[Date Prev][Date Next] [Chronological] [Thread] [Top]

Re: Fwd: I-D ACTION:draft-rharrison-bulkldif-00.txt



Roger Harrison wrote:

> Comment:
> I'm surprised that the motivation was to avoid 'the overhead of responses for each operation.'  Is this really a large overhead?
> 
> Response:
> The overhead I refer to is not network overhead but is due to the fact that the client, if making requests synchronously, must wait for the response to each operation before requesting the next one. (I believe that this is the way ldapmodify currently works, and it is slow.)  If the client is making requests asynchronously, there is no way to ensure that the operations will be received and applied to the DIT in the same order that they occurred in the LDIF file. I discuss this at more length below.
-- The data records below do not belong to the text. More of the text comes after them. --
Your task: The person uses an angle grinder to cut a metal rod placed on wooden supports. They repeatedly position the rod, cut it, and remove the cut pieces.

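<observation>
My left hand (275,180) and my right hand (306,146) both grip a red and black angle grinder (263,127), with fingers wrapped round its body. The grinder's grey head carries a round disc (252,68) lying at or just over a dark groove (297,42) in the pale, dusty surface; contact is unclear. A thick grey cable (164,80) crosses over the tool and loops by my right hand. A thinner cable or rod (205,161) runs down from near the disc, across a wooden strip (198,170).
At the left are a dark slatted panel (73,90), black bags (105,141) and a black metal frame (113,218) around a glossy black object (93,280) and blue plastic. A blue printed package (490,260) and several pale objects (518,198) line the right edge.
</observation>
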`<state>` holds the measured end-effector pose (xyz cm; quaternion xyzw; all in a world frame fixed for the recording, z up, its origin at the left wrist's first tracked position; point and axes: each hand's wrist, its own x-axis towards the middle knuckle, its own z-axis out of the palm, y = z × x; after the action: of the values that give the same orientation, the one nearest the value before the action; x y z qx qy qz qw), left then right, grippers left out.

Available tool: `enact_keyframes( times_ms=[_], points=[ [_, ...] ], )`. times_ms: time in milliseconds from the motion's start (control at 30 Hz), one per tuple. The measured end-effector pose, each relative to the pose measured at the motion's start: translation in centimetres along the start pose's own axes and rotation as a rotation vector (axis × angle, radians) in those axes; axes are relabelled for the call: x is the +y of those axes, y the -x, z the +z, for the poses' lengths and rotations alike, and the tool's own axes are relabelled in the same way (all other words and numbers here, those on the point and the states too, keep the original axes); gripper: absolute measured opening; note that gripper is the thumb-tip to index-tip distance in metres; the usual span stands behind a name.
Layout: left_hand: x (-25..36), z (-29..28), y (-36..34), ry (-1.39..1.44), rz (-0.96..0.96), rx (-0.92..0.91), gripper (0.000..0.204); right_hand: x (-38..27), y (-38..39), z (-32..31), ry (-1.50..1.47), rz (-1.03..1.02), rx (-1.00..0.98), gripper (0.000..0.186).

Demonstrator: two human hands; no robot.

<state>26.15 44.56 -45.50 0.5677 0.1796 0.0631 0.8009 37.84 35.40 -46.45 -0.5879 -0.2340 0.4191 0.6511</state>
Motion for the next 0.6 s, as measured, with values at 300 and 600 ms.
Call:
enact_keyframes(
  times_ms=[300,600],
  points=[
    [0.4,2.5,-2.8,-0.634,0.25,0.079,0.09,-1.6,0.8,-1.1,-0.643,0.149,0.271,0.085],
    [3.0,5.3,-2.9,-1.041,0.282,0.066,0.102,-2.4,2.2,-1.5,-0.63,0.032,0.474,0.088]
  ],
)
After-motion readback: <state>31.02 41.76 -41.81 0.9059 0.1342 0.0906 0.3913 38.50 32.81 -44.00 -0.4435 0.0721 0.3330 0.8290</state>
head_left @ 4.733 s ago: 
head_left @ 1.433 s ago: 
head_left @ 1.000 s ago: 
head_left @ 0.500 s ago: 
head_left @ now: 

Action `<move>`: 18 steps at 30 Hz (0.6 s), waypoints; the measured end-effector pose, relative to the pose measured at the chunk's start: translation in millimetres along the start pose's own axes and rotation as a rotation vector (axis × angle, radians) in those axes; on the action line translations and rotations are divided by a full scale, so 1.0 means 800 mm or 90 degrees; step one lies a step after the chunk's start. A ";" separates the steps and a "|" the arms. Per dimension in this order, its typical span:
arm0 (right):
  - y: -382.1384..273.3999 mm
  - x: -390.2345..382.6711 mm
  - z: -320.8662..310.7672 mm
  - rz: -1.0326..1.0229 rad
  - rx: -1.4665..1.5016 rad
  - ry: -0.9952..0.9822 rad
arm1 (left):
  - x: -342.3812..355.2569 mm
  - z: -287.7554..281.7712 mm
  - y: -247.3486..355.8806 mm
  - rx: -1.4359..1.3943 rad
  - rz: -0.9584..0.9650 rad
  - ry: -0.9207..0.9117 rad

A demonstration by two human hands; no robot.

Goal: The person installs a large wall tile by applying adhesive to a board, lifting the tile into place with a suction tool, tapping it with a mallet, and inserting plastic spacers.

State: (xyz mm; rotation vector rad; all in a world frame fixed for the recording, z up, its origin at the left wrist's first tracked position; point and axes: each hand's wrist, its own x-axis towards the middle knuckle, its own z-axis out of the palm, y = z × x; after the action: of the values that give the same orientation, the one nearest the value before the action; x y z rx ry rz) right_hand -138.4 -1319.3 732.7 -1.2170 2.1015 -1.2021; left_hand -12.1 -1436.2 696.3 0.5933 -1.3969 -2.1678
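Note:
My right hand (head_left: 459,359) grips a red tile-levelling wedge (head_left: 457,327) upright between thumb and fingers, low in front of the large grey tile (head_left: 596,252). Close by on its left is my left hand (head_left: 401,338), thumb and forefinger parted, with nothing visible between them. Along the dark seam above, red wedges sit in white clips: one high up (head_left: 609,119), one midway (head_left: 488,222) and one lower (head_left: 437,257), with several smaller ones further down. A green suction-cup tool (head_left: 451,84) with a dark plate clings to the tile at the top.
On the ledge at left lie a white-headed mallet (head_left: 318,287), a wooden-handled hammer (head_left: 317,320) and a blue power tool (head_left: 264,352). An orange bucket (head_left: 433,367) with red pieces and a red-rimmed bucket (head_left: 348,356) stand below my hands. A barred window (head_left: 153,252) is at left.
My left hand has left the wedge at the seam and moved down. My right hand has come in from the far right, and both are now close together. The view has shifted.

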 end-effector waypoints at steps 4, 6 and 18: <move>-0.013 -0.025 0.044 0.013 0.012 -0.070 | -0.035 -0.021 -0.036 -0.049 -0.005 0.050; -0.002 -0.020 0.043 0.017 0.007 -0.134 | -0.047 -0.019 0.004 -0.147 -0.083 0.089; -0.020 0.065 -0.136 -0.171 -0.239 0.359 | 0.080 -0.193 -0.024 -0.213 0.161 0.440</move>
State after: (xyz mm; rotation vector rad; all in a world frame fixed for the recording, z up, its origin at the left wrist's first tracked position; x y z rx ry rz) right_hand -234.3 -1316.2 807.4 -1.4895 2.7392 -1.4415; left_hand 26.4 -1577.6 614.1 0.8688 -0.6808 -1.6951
I see, you're worried about a lack of pipelining. 
But a slightly less than totally dumb client can
support pipelining of LDAP operations. Ordering
of operations then becomes an issue. The client
has to notice ordering sensitivity in the data
and interlock the pipeline appropriately, OR
the operations need to be sent with an implied
ordering and the server then needs to observe
that ordering.

> 
> Comment:
> Sending LDIF on the wire seems messy. Why do this rather than send the entries in the same wire format they'd have in an LDAP add operation?
> 
> Response:
> Sending LDIF on the wire pushed most of the work of implementing this extension onto the server.  This is in keeping with RFC 2251 section 3.1 which states, "it is an objective of this protocol to minimize the complexity of clients." Based on this draft, the client doesn't have to have any knowledge of the LDIF file format.  The client just reads data from a file--which it assumes is in LDIF format--and sends chunks to the server; the chunks do not even have to correspond with LDIF record boundaries.

Surely clients are already able to parse ldif and form the approriate
ldap PDUs (e.g. ldapmodify can do this,
and it's only a few tens of lines of code).
 
> Sending LDIF across the wire has other benefits.  First, it maintains the ordering of operations coming from the LDIF file. The latest LDIF draft states, "An LDIF file consists of a series of records separated by line separators."  The term "series" implies that the records are sequenced in order from the beginning to the end of the file. While it is possible to have the client send many asynchronous LDAP requests, one for each record in the LDIF file, there is no way to enforce the ordering of those asynchronous LDAP requests.

Interesting. If ordering is the real problem, I'd probably try to solve
just that
issue with multiple LDAP add operations (e.g. by introducing some
ordering control).

> Comment:
> How does this relate to the LDUP work?  It seems to me that the task of initializing a replica server over-the-wire is quite close to the intended purpose of this proposal.
> 
> Response:
> This extension is not intended specifically for the task of initializing a replica server over the wire.  It is intended to facilitate the remote application of directory data to a DIT in a widely available format. While administrators may frequently use this extension to initialize a server's data, they may use it even more frequently to import data for a batch of new users or new customers or to apply other batches of changes.  The number of records for this type of scenario might range into the tens or hundreds of thousands per use based on what our customers tell us they'll do.
> 
> There may be some overlap in functionality between LDUP and this extension, but this extension is not intended to do replication.

The point of my comment was that if a server already implemented
the LDUP protocol, then wouldn't it make sense to use and perhaps
extend that for the task at hand, rather than defining yet another
similar but different mechanism ?

> 1. The client would parse the LDIF file into individual records and submit each record as an asynchronous LDAP request.
> 
> 2. To preserve ordering, the client would add a control to each request identifying the record number.  This will allow the server to delay processing a re-ordered request until the records that came before it in the LDIF file are processed.
> 
> 3. The server would simply reply to each request as it would any other LDAP request; the client would be completely responsible for dealing appropriately with error conditions.
> 
> Advantages of this approach are that the server wouldn't have to provide any new functionality except for support for the control.  Existing LDAP protocol operations would be used to transmit the requests, and the data would be sent in BER-encoded form.  The client would receive notifications for every completed request which would make it easy to keep track of the completion status.
> 
> Disadvantages of this approach are that the client would have to include support for full parsing of LDIF files to encode the LDAP requests.  The client would be completely responsible for dealing with critical errors and possibly backing out changes made during the abandon phase of the transmission after receiving a critical error. It would also require server support for a new control.

I don't see the ldif parsing issue to be a real problem. Clients can
already do this.
The transacted nature of the operation could be specified with yet more
controls on the operations. I suspect that servers would find it hard
to implement this generically, more likely these groups of operations
would only be permitted on predefined DIT partitions.